I am a firm believer in the power of stories. I tell tales all the time. As a marketer, I’m a professional storyteller. Stories come in many shapes and forms and cover a wide variety of genres. But I have a predilection for the parable – the marketing parable. I tell short stories about brands and how they go to market, how they came into being, how they tackle challenges. Each ends with a moral which – in my case – is normally a thinly disguised tip or technique which the reader can use in their day-to-day work.

Occasionally the stories are a little more personal. This story combines a personal tale with a marketing moral. In 1979, over 20 years after they were married, my father gave my mother a Valentine’s card. It was an old 1920s style illustrated postcard of a boy giving his girl a big envelope with ‘To my Valentine’ on it. It was originally mailed in 1923, but Dad had bought it at an antiques fair. Both Mum and Dad loved antiques.

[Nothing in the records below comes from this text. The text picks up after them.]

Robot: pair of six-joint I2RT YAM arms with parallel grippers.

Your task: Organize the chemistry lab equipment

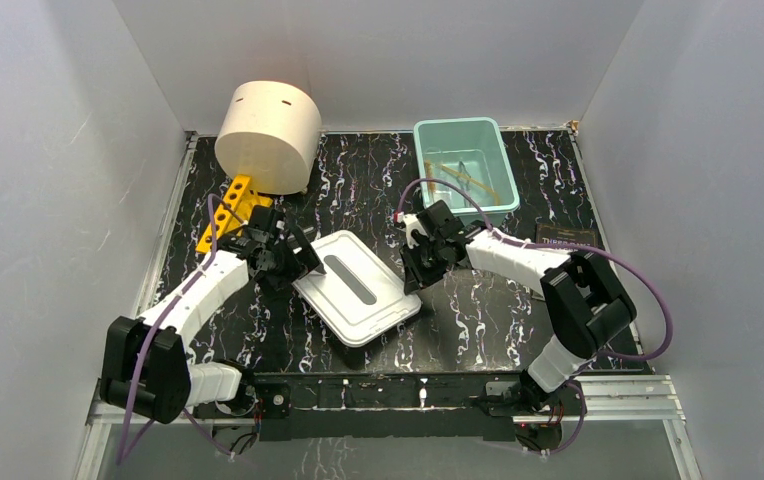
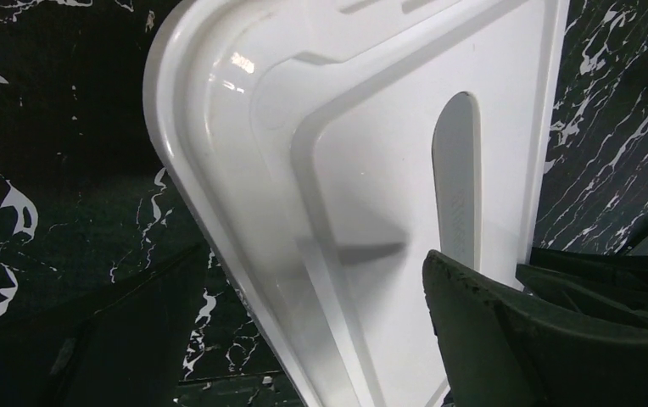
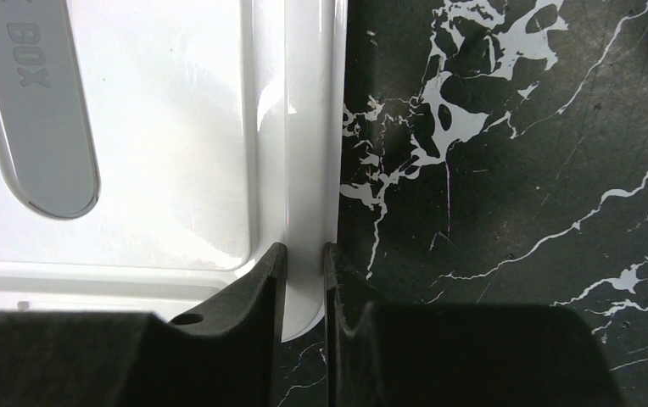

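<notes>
A white box lid (image 1: 358,290) with a grey handle strip lies flat on the dark marbled table. My right gripper (image 1: 413,275) is shut on the lid's right rim; in the right wrist view the rim (image 3: 308,170) sits pinched between the two fingers (image 3: 305,263). My left gripper (image 1: 303,262) is open and straddles the lid's left edge (image 2: 219,195), one finger (image 2: 490,331) over the lid, the other over the table. The yellow holed rack (image 1: 233,205) lies behind the left arm. A teal bin (image 1: 428,132) holds thin tan and metal items (image 1: 468,180).
A big cream cylinder (image 1: 268,135) rests on its side at the back left, over the rack's far end. A dark-covered book (image 1: 568,237) lies at the right edge. White walls close in the table on three sides.
</notes>
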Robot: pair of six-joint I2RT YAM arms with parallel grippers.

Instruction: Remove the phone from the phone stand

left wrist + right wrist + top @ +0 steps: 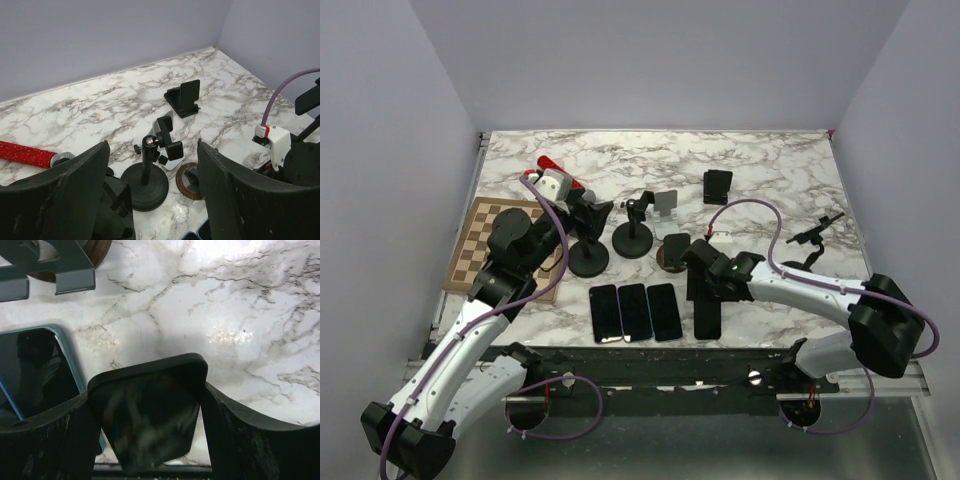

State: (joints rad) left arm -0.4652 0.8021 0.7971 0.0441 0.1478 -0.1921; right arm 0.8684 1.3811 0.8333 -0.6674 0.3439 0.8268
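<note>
My right gripper (703, 287) is shut on a black phone (707, 312), gripping its sides, just right of the row of phones near the front edge. In the right wrist view the phone (150, 415) sits tilted between my fingers (250, 440). Behind it stands the empty grey phone stand on a round wooden base (672, 256), also seen in the right wrist view (55, 270). My left gripper (592, 215) is open and empty, hovering over a black round-base stand (588, 260). In the left wrist view its fingers (235, 195) frame another round-base stand (146, 185).
Three phones (635, 311) lie side by side left of the held one. A silver stand (665, 204), a black folding stand (717, 185) and a small tripod (815, 240) stand further back. A chessboard (485, 240) and a red glittery object (555, 168) are at the left.
</note>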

I found the card sorting through my mother’s things after she died many years later. Along with the card, there was a piece of paper on which my Dad had lovingly typed an imaginary discussion between an aspiring poet and creative writer. It concerned the matter of what salutation should be used on a Valentine. It bought a smile to my lips, and tears to my eyes.

“Be mine, Be mine, Please be my Valentine.”

“An ardent lover would not bother with please.”

“Be mine, Be mine, Be my Valentine.”

“As your poem will arrive on 14th February, you reflect adversely on your recipient’s intelligence by referring explicitly to Valentine.”

“Be mine, Be mine”

“Poetry should concentrate and distil. Why this repetition?”

“Be mine.”

“This possessive attitude is outmoded; an unpleasant residue of male chauvinism.”

“Be.”

“Ah, I like this. Concise, but full of implications. Yes, I think this will do.”

Message sent: “Be mine, be mine, Please be my Valentine.”

In the end, the lover chose not to oversimplify.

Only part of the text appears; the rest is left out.